* What the task asks:
Exactly the lines below, starting with the one containing "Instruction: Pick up" and going on through the one containing "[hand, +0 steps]", must be reproduced, both ends included, and no pictures with them.

* Given material:
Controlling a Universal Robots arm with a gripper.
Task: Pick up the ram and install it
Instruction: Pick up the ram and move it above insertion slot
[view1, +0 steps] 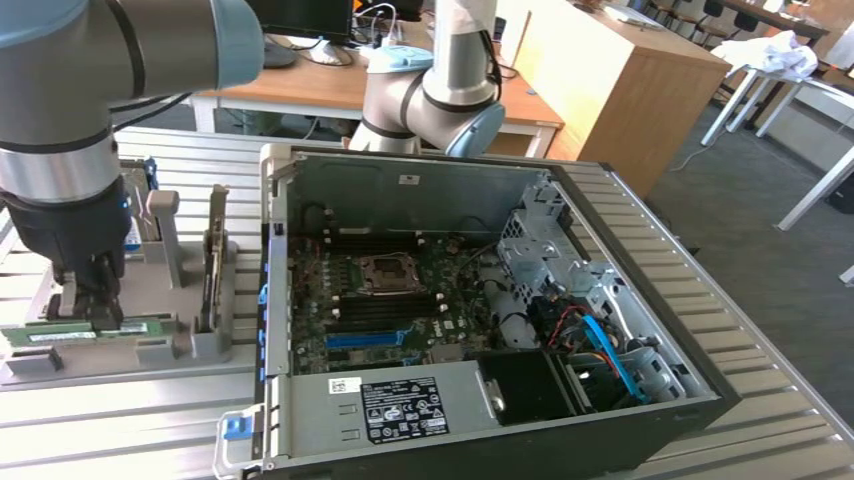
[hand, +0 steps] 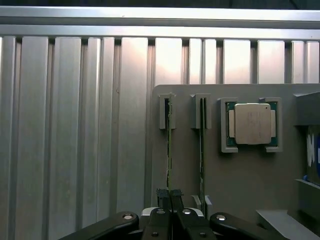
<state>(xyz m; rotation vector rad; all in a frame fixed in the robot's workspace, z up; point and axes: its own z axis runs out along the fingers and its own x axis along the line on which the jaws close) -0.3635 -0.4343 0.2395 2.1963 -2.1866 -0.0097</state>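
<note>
On the grey holder, at the exterior view's left, the ram is seated on edge, with its green face and white label turned to the camera. The gripper is positioned directly above it on the arm, tips down at the stick's top edge. The ram is not lifted; it is carried in the holder's supports.

Wrist view: the ram is seen edge-on as a thin line running from an end post straight into the gripper. The jaws are drawn nearly together, with only the board's thickness left between them. The ram is pinched between the two dark fingertips.

A second stick is parked parallel in the next slot of the holder, just beside the gripped one and apart from the fingers. A CPU is set in its own pocket beyond that stick. The holder is laid on the ribbed metal table.

The case is open beside the holder, with the motherboard exposed and a blue slot visible on it. Ram and gripper are well apart from that slot.
</note>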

* Answer to the exercise:
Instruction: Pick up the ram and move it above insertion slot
[view1, +0 steps] 
[hand, +0 steps] 

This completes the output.